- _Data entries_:
↓↓↓

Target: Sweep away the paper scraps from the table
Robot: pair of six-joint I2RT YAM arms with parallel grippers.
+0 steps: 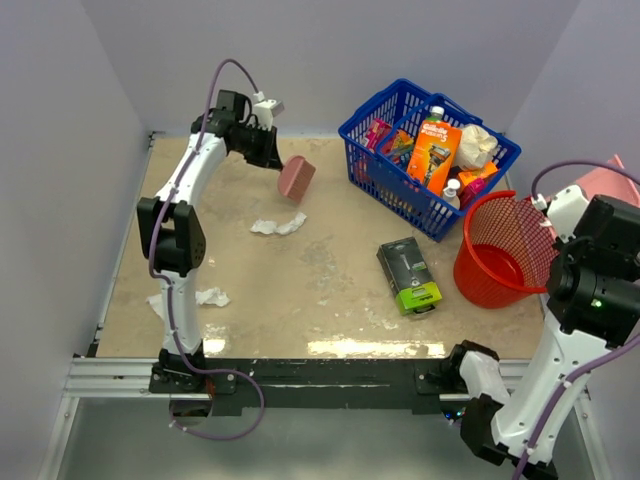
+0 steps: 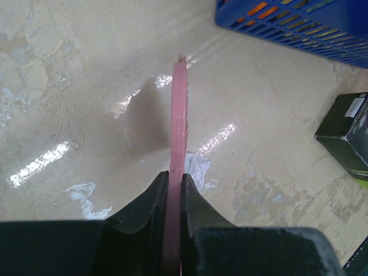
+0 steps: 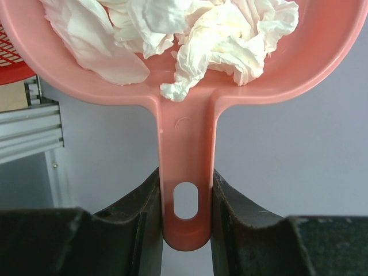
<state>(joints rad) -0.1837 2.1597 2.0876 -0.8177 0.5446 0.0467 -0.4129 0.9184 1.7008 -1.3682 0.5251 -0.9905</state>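
Note:
My left gripper (image 2: 175, 178) is shut on a flat pink brush (image 2: 179, 109), held above the far left of the table (image 1: 330, 310) in the top view, brush (image 1: 296, 178) hanging down. Paper scraps lie on the table: one (image 1: 278, 226) just below the brush, one (image 1: 205, 297) beside the left arm. The left wrist view shows a scrap (image 2: 198, 167) under the brush and another (image 2: 83, 192) to its left. My right gripper (image 3: 185, 178) is shut on the handle of the pink dustpan (image 3: 184, 132), which holds crumpled paper scraps (image 3: 190, 29). The dustpan (image 1: 612, 182) is raised at the far right, beside the red basket.
A red mesh wastebasket (image 1: 505, 250) stands at the table's right edge. A blue shopping basket (image 1: 425, 150) full of packages sits at the back right. A black-and-green box (image 1: 408, 276) lies right of the table's middle. Walls close in the left and far sides.

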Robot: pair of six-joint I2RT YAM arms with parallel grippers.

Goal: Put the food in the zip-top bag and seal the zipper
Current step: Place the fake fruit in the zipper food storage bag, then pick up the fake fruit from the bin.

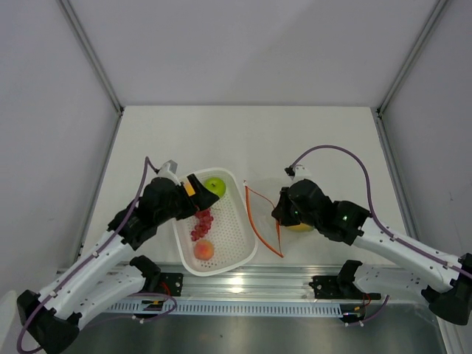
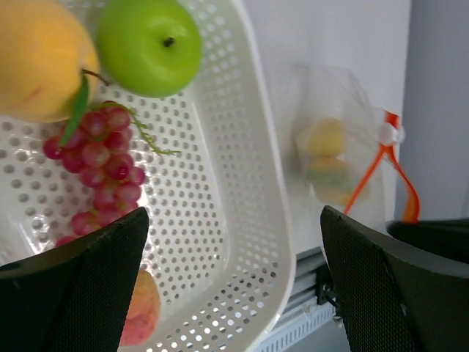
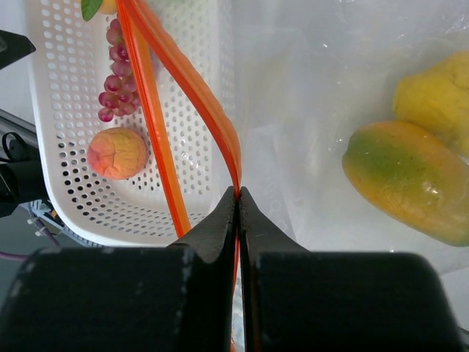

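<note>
The white perforated basket (image 1: 247,237) holds a green apple (image 1: 214,186), dark red grapes (image 1: 201,223) and a peach (image 1: 204,251). My left gripper (image 1: 196,189) hovers over the basket's far left, open and empty (image 2: 234,286). Its wrist view shows the apple (image 2: 149,45), the grapes (image 2: 99,165) and a yellow-orange fruit with a leaf (image 2: 40,59). My right gripper (image 1: 279,214) is shut on the red-orange zipper (image 3: 194,88) of the clear bag (image 3: 308,110), right of the basket. The zipper strips stand apart. A mango (image 3: 407,180) and a yellow pear (image 3: 432,95) lie inside.
An aluminium rail (image 1: 243,284) runs along the near table edge just below the basket. Grey enclosure walls (image 1: 66,162) close in the left, right and back. The right arm's body hides most of the bag from above.
</note>
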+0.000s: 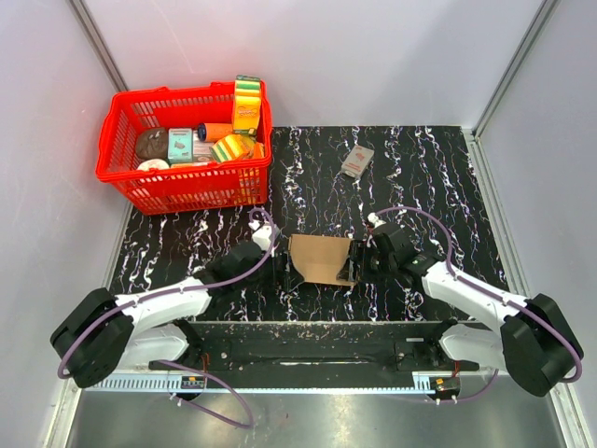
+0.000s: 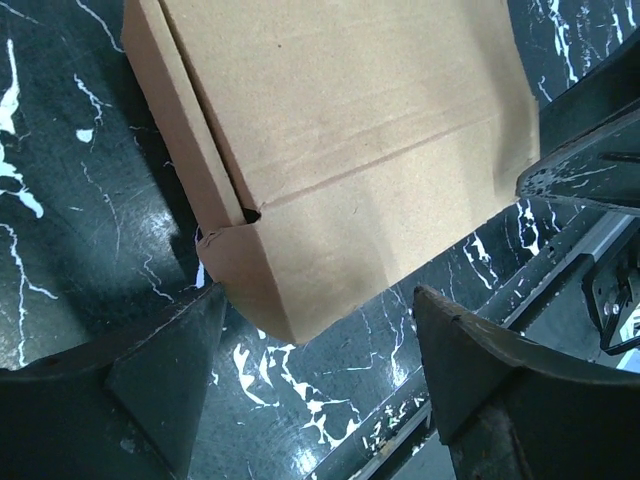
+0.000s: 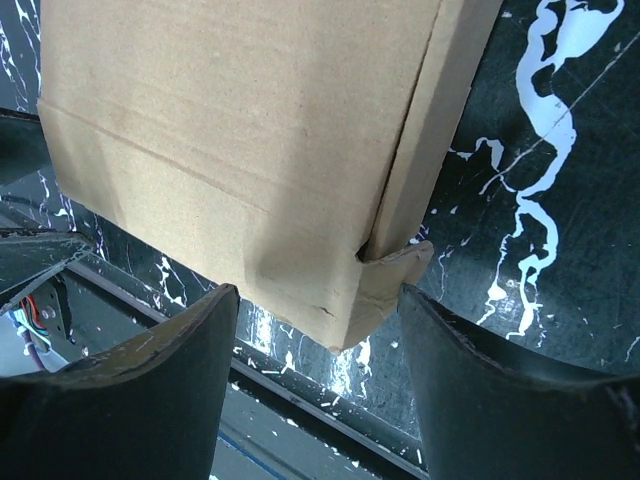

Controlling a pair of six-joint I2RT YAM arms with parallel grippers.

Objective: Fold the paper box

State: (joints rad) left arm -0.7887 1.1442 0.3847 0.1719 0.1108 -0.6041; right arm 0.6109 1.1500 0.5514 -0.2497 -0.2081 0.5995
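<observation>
— Where is the paper box point(image 1: 318, 259)?
— Mid-bench, close to the near edge. It's plain brown and lies flat on the black, white-veined bench point(image 1: 420, 187).
— And the arms?
— One at each end of the box. The left gripper point(image 1: 284, 271) is at its left end and the right gripper point(image 1: 358, 260) at its right end, both low to the bench. From above I can't tell whether the fingers touch the cardboard.
— Anything else on the bench?
— A red basket point(image 1: 140, 177) in the far left corner, full of packets, with a yellow-and-green pack point(image 1: 247, 103) standing tall at its far right. A small grey-and-red packet point(image 1: 356, 161) lies alone toward the far edge, right of centre, well apart from the box.
</observation>
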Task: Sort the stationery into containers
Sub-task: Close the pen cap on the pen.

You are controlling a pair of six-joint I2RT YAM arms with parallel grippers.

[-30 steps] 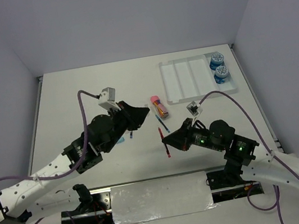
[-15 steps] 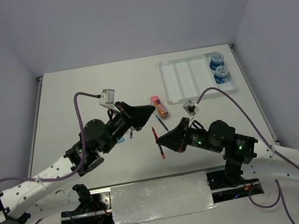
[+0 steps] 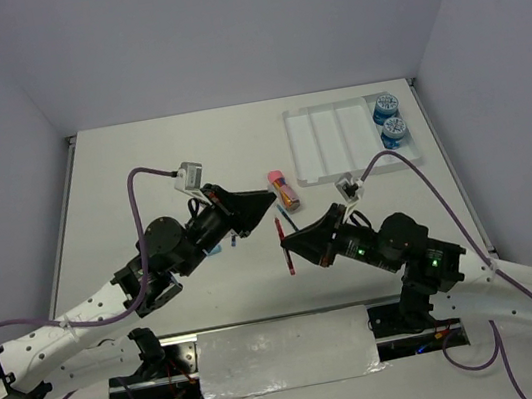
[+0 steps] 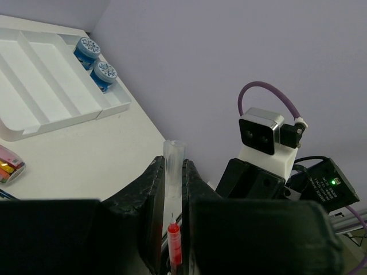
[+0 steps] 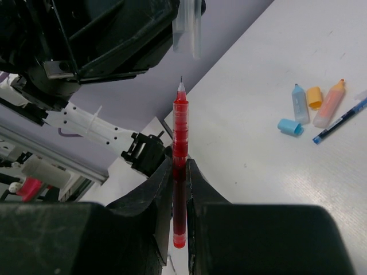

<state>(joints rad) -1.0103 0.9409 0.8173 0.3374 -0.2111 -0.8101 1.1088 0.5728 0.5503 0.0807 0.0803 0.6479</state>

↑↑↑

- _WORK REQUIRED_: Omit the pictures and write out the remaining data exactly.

- _EXERCISE RESPONSE_:
Target: Sweep away the paper scraps from the table
Robot: pair of six-joint I2RT YAM arms with parallel grippers.
+0 steps: 
+0 steps: 
+0 steps: 
<state>(joints rad) -0.1837 2.1597 2.0876 -0.8177 0.5446 0.0467 -0.4129 0.9184 1.7008 -1.3682 0.5251 -0.9905</state>
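Note:
My left gripper (image 2: 175, 178) is shut on a flat pink brush (image 2: 179, 109), held above the far left of the table (image 1: 330, 310) in the top view, brush (image 1: 296, 178) hanging down. Paper scraps lie on the table: one (image 1: 278, 226) just below the brush, one (image 1: 205, 297) beside the left arm. The left wrist view shows a scrap (image 2: 198, 167) under the brush and another (image 2: 83, 192) to its left. My right gripper (image 3: 185, 178) is shut on the handle of the pink dustpan (image 3: 184, 132), which holds crumpled paper scraps (image 3: 190, 29). The dustpan (image 1: 612, 182) is raised at the far right, beside the red basket.
A red mesh wastebasket (image 1: 505, 250) stands at the table's right edge. A blue shopping basket (image 1: 425, 150) full of packages sits at the back right. A black-and-green box (image 1: 408, 276) lies right of the table's middle. Walls close in the left and far sides.
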
Robot: pair of six-joint I2RT YAM arms with parallel grippers.

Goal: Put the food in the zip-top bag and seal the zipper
Current step: Place the fake fruit in the zipper food storage bag, then pick up the fake fruit from the bin.


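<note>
The white perforated basket (image 1: 247,237) holds a green apple (image 1: 214,186), dark red grapes (image 1: 201,223) and a peach (image 1: 204,251). My left gripper (image 1: 196,189) hovers over the basket's far left, open and empty (image 2: 234,286). Its wrist view shows the apple (image 2: 149,45), the grapes (image 2: 99,165) and a yellow-orange fruit with a leaf (image 2: 40,59). My right gripper (image 1: 279,214) is shut on the red-orange zipper (image 3: 194,88) of the clear bag (image 3: 308,110), right of the basket. The zipper strips stand apart. A mango (image 3: 407,180) and a yellow pear (image 3: 432,95) lie inside.
An aluminium rail (image 1: 243,284) runs along the near table edge just below the basket. Grey enclosure walls (image 1: 66,162) close in the left, right and back. The right arm's body hides most of the bag from above.
</note>
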+0.000s: 
+0.000s: 
+0.000s: 

Controlling a pair of six-joint I2RT YAM arms with parallel grippers.

Objective: Fold the paper box

State: (joints rad) left arm -0.7887 1.1442 0.3847 0.1719 0.1108 -0.6041; right arm 0.6109 1.1500 0.5514 -0.2497 -0.2081 0.5995
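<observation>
— Where is the paper box point(image 1: 318, 259)?
— Mid-bench, close to the near edge. It's plain brown and lies flat on the black, white-veined bench point(image 1: 420, 187).
— And the arms?
— One at each end of the box. The left gripper point(image 1: 284, 271) is at its left end and the right gripper point(image 1: 358, 260) at its right end, both low to the bench. From above I can't tell whether the fingers touch the cardboard.
— Anything else on the bench?
— A red basket point(image 1: 140, 177) in the far left corner, full of packets, with a yellow-and-green pack point(image 1: 247, 103) standing tall at its far right. A small grey-and-red packet point(image 1: 356, 161) lies alone toward the far edge, right of centre, well apart from the box.
</observation>
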Task: Sort the stationery into containers
Sub-task: Close the pen cap on the pen.

You are controlling a pair of six-joint I2RT YAM arms with parallel grippers.

[-30 steps] 
[-15 steps] 
[+0 steps] 
[+0 steps] 
[+0 steps] 

<state>(joints rad) -1.0103 0.9409 0.8173 0.3374 -0.2111 -0.8101 1.1088 0.5728 0.5503 0.0807 0.0803 0.6479</state>

The full answer has been given.